Any known or threatened cyber incidents, the staff advised, may need to be disclosed “to place the discussion of cybersecurity risks in context. For example, if a registrant experienced a material cyber attack in which malware was embedded in its systems and customer data was compromised, it likely would not be sufficient for the registrant to disclose that there is a risk that such an attack may occur. Instead, as part of a broader discussion of malware or other similar attacks that pose a particular risk, the registrant may need to discuss the occurrence of the specific attack and its known and potential costs and other consequences.” Instead of “boilerplate” disclosure, companies should instead provide “sufficient disclosure to allow investors to appreciate the nature of the risks faced by the particular registrant in a manner that would not [compromise its cybersecurity].”

In preparing the Guidance, the staff took into account “potential concerns that detailed disclosures could compromise cybersecurity efforts—for example, by providing a ‘roadmap’ for those who seek to infiltrate a registrant’s network security—-and [the staff] emphasize[d] that disclosures of that nature are not required under the federal securities laws.”

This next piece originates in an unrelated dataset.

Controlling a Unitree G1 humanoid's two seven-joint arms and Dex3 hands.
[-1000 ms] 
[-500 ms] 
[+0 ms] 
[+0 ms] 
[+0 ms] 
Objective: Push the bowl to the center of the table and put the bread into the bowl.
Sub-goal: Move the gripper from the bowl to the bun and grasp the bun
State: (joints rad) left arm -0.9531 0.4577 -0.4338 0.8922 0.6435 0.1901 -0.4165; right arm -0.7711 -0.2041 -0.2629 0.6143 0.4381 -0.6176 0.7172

For a more complete summary of that 2011 Disclosure Guidance on cybersecurity risks and incidents, see my News Brief of October 14, 2011.

SideBar

Interestingly, the 2011 Guidance may have been prompted by a 2011 letter from former Senator Jay Rockefeller, then chair of the Senate Commerce Committee, requesting that the SEC issue guidance on disclosure of security risks related to breaches of security and unauthorized data disclosure. The request followed the hacking of Sony’s PlayStation Network, which put the personal information of 77 million consumers into jeopardy, according to The Hill. The Committee was dismayed that there was a delay before the company released information about the attack—sound familiar?—and the Committee’s letter expressed concern that a “substantial number” of companies do not consistently report information security risks to investors on a timely basis. The absence of this information “impairs investor decision-making,” the Committee argued. Then SEC Chair Mary Schapiro responded with a letter admonishing public companies to “disclose to investors the threat and potential impact of cyber attacks that pose a ‘specific and material’ risk.” (See this Bloomberg article.) Schapiro also asked the staff to advise whether additional guidance was needed, which led to the more complete 2011 Guidance from Corp Fin. While Rockefeller viewed that Guidance as an important first step, in 2013, he urged new SEC chair Mary Jo White to issue more authoritative cybersecurity disclosure guidance to encourage more publicly traded companies to detail their cybersecurity risks and what steps they were taking to mitigate the threats. While a number of companies did include disclosure in their 10-Ks in response to the staff’s guidance, Rockefeller expressed concern in his correspondence to White “that many companies were still not being upfront about cyberrisks and incidents, a shortcoming that more formal commission-level interpretive guidance could help fix. ‘Over the past two years, the importance of cybersecurity and its impact on our country’s future has only grown….For that reason, I strongly urge you to address this issue as one of your highest priorities as SEC chairman’” (See this Cooley News Brief.)